● Task objective
Could you restate the whole listing below word for word, minus the pictures?

● Provided material

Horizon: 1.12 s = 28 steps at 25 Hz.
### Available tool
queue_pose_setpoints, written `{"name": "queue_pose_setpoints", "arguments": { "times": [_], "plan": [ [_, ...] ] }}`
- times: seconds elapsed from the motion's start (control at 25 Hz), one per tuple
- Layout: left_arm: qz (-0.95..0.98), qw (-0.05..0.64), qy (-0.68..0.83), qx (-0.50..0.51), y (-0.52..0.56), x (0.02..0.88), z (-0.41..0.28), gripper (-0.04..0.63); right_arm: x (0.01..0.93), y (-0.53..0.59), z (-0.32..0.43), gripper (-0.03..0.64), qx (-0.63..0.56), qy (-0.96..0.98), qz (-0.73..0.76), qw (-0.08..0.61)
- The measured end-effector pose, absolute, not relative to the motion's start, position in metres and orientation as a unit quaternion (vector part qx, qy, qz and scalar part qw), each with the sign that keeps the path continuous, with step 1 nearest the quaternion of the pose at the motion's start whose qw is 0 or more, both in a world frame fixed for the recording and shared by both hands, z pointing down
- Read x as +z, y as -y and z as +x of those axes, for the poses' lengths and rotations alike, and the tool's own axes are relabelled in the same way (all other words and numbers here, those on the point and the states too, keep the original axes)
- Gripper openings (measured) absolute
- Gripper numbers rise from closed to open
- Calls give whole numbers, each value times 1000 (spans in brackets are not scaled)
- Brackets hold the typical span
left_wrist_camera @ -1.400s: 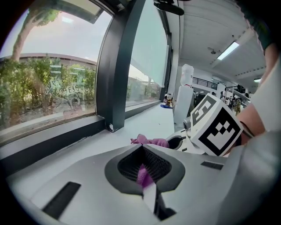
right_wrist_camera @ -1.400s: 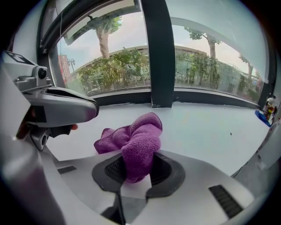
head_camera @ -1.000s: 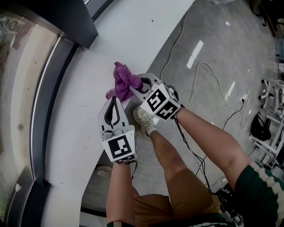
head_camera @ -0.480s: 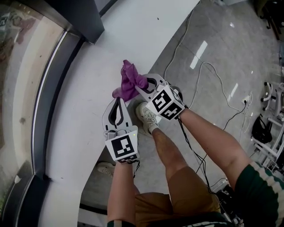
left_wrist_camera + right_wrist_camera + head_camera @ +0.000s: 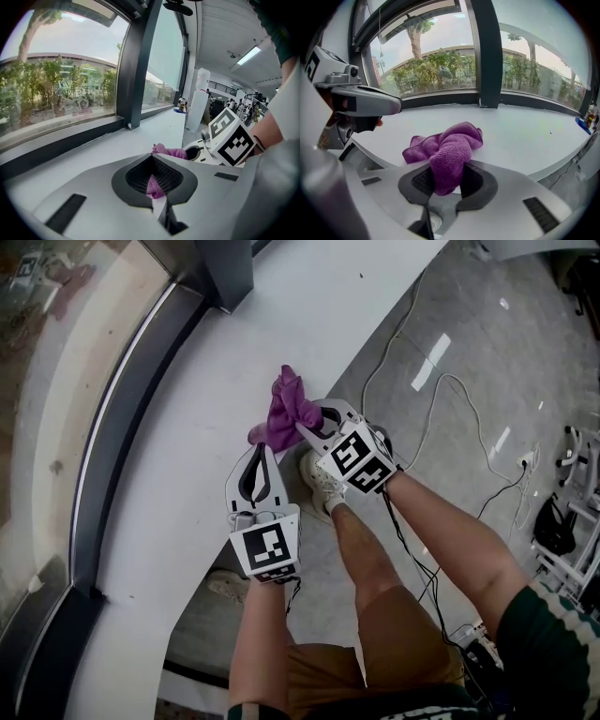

● Response
Horizon: 1.12 s = 28 steps at 25 Hz.
### Available tool
queue_pose_setpoints, written `{"name": "queue_pose_setpoints", "arguments": { "times": [_], "plan": [ [_, ...] ] }}`
- times: seconds elapsed from the motion's start (control at 25 Hz), one per tuple
- Layout: left_arm: qz (-0.95..0.98), qw (-0.05..0.64), qy (-0.68..0.83), qx (-0.50..0.51), y (-0.52..0.56), x (0.02..0.88), z (-0.41..0.28), gripper (-0.04..0.63); right_arm: x (0.01..0.93), y (-0.53..0.59), z (-0.32..0.43), gripper (-0.03..0.64), qx (-0.63..0.56), qy (-0.96..0.98), qz (-0.73..0.76), qw (-0.08..0.61)
- The measured end-effector pose, absolute, not relative to the motion's start, position in metres and orientation as a unit quaternion (vector part qx, qy, qz and scalar part qw), each with the sign that keeps the path continuous, with step 1 nearest the quaternion of the pose at the motion's start whose qw is 0 or more, both in a world frame fixed for the recording and shared by both hands, z pointing down
- Read x as +z, y as -y and z as +x of those axes, for the poses' lengths and rotations alike, and the tool's own axes are relabelled in the same way (all other words and numbers here, those on the point and the states too, keep the original axes)
- Gripper openings (measured) absolute
- Gripper numbers rise from closed to open
- Calls give whole numbers, each value times 1000 (spans in brackets are not scaled)
- Brackets hold the typical span
left_wrist_camera @ -1.400s: 
right_wrist_camera @ -1.400s: 
head_camera @ -1.000s: 
head_camera @ -0.480s: 
left_wrist_camera + right_wrist_camera + head_camera @ +0.000s: 

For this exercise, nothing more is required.